ACTIVITY
Repeat all of the data word for word so that only the pictures are missing from the copy.

────────────────

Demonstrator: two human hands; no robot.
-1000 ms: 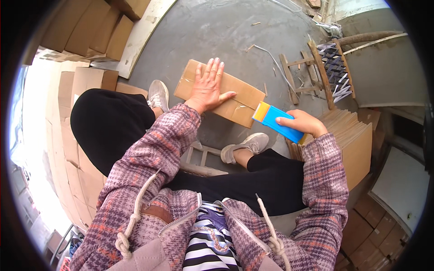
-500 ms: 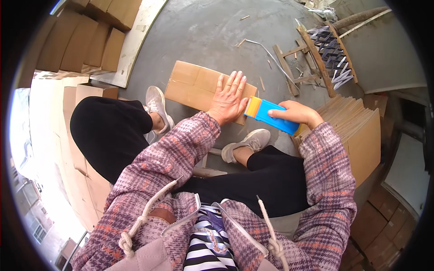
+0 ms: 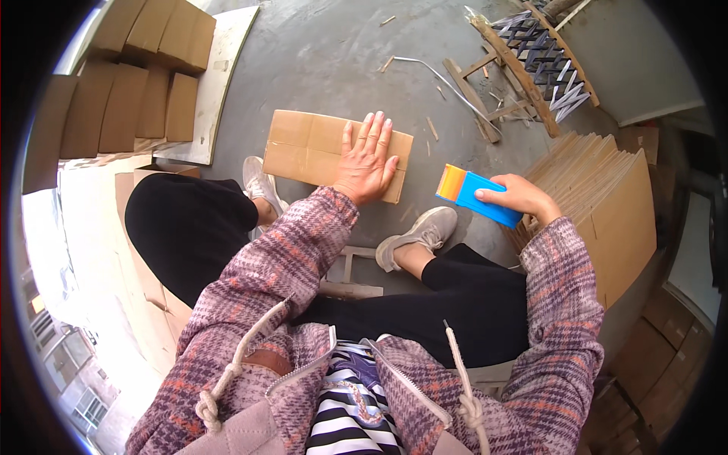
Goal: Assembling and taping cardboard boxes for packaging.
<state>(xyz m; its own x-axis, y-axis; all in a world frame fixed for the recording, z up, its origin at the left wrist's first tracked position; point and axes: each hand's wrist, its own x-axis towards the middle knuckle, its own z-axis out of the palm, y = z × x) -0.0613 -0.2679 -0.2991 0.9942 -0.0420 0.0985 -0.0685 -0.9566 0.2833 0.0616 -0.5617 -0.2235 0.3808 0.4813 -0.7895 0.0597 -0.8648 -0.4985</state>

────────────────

REPLY TO THE EXERCISE
Demonstrator: two human hands; no robot.
-1000 ms: 
-500 ms: 
+0 ms: 
Goal: Assembling and taping cardboard boxes for packaging.
<state>(xyz m; its own x-axis, y-axis; all in a world frame fixed for the recording, z up, its origin at the left wrist's first tracked position; point and axes: each hand's wrist, its own x-axis towards the middle knuckle, its own z-axis out of the palm, y = z × x) -0.0613 -0.2679 -0.2991 0.9942 -0.0420 0.0985 -0.0685 -0.9566 0.2833 0.0616 -0.5617 -0.2235 0.3808 0.4813 -0.7895 0.0597 -0.8648 -0.4985</state>

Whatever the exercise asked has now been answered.